The name of Karl Stern is not well known today even by Catholics.


sternThis is unfortunate.  Born in 1906, this German (later Canadian) psychiatrist was a remarkable man: a brilliant medical doctor, Catholic convert, Christian psychologist, inspiring teacher, accomplished musician, and notable author (above all his beautiful autobiography from 1951, The Pillar of Fire). 

He was also Jewish, and his early career in Germany was cut off by Hitler's rise to power.  Forced out of Nazi Germany in 1935, he emigrated to Montreal.  In this most difficult period in his life, however, he found Jesus Christ and discovered that Christ's Church was the mysterious reality in history wherein his Jewish identity found fulfillment, racial and nationalist ideologies were overcome, and genuine psychological insights could be properly grounded. 

Stern's conversion was a gradual journey through various influences.  Growing up in a secularized household, he first experienced the power of real prayer while staying with some observant Orthodox Jewish friends.  Here he discovered the psalms and prophets in a way that remained with him all his life.  Nevertheless, he forgot religion for a time, embraced a diluted Marxism, and then Freudian psychology while in medical school. 

As he studied neurology, worked with chronic mental patients institutionalized under squalid conditions, and then dissected their brains postmortem, Stern became overwhelmed by the apparent meaninglessness of human life.  In 1932, he underwent psychoanalysis himself, but far from convincing him that this "question about meaning" was a projection of subconscious problems, he came away convinced that something fundamental within himself was greater than the material world.

Stern sensed a bond with them that was deeper than, and at the same time encompassed and did justice to, all of the experience of human connection he already had known.

Meanwhile his postdoctoral research work brought him into contact with people from all over the world.  Now searching for meaning beyond materialism, Stem encountered and became close friends with Christians, a Catholic widow named Mrs.

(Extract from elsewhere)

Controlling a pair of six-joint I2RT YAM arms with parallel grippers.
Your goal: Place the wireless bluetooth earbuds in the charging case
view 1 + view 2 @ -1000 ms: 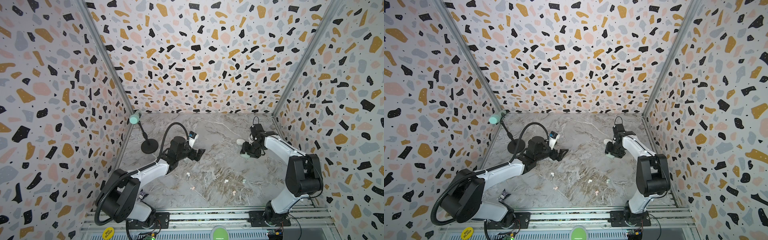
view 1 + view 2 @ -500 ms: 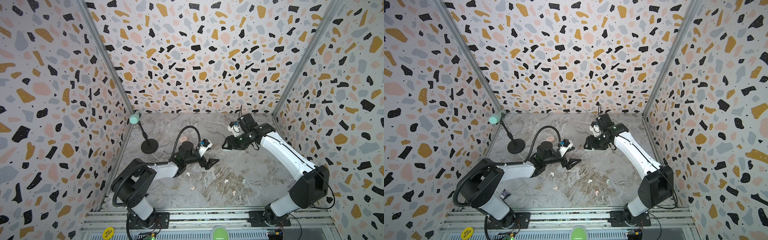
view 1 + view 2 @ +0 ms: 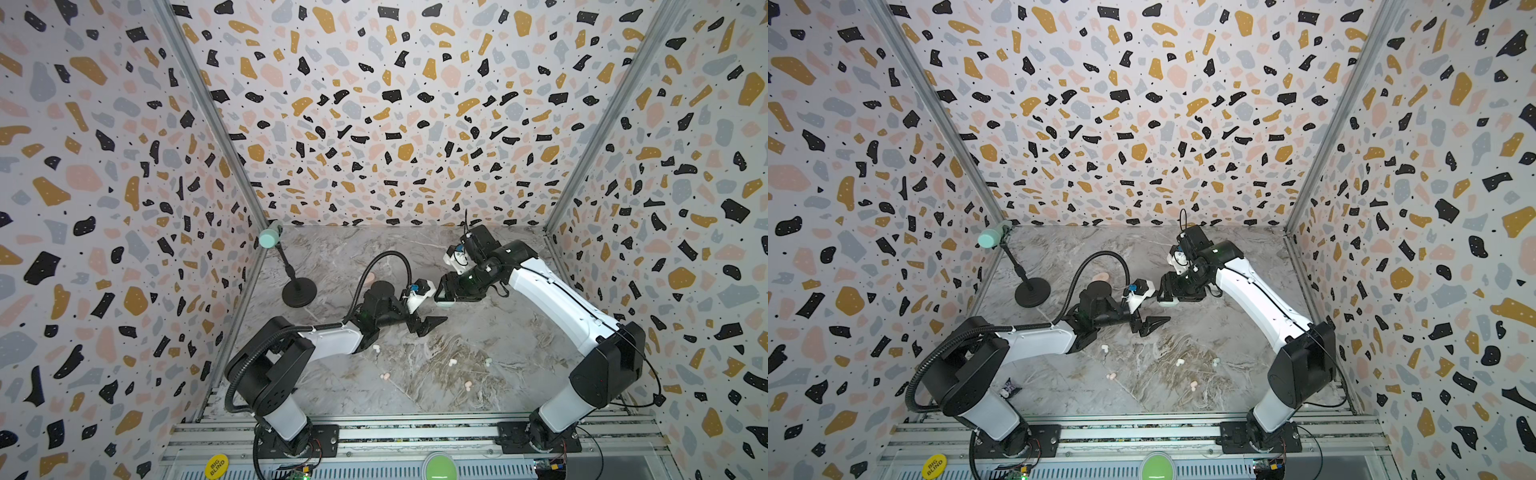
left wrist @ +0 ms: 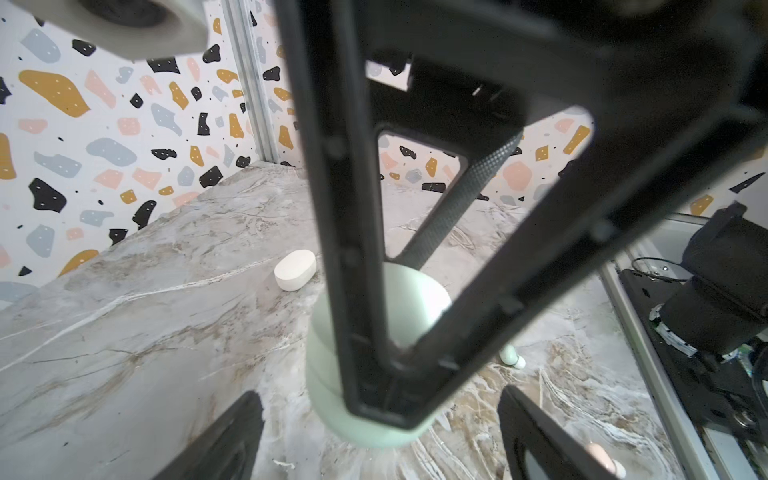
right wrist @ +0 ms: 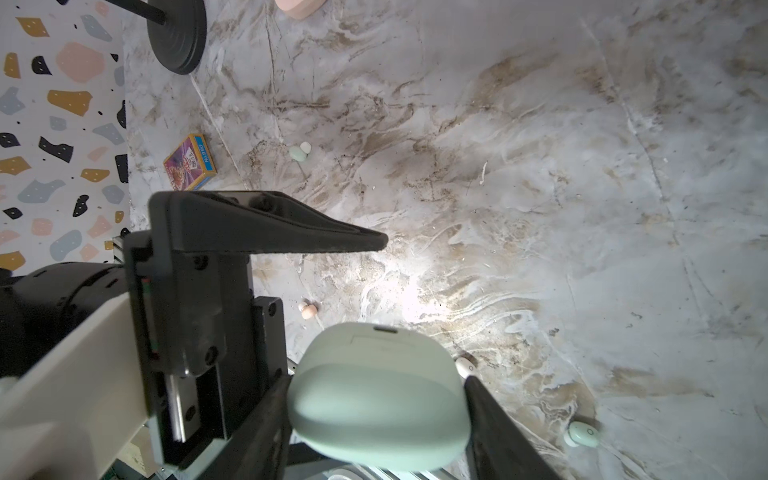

Flamm and the Yamagiwas, a young Japanese couple.  They also were searching for the fullness of life, but they had begun to experience God's mysterious offer of himself in Jesus Christ.  Stern sensed a bond with them that was deeper than, and at the same time encompassed and did justice to, all of the experience of human connection he already had known.  He became convinced that the only possible source of this bond was Jesus, the Messiah hoped for by Jews and sought by the authentic struggle of hope against misery at the spiritual depths of every human heart. 

In 1933, Stern decisively encountered Jesus through this friendship, and faith was born in him.  But it would be ten more years before he would finally be baptized in Montreal.  During this time he struggled with many issues, among them the fear that he had misunderstood the deep truth he had perceived in psychoanalysis, and that perhaps his hope in Jesus was nothing more than a subconscious projection.  He met many more friends who helped him.  One important friend was the Catholic convert and philosopher Jacques Maritain (himself a war refugee), who encouraged him to follow the movements in him that came not from "below" but from "above" his conscious life.  Once he embraced the Catholic Faith, Stern would go on to develop a psychoanalytical vision that accounted for the authenticity of the religious sense that he himself had known, that recognized the openness of the person's life to the wonderful response of God in Christ. 

This is Meaghen Gonzalez, Editor of CERC. I hope you appreciated this piece. We curate these articles especially for believers like you.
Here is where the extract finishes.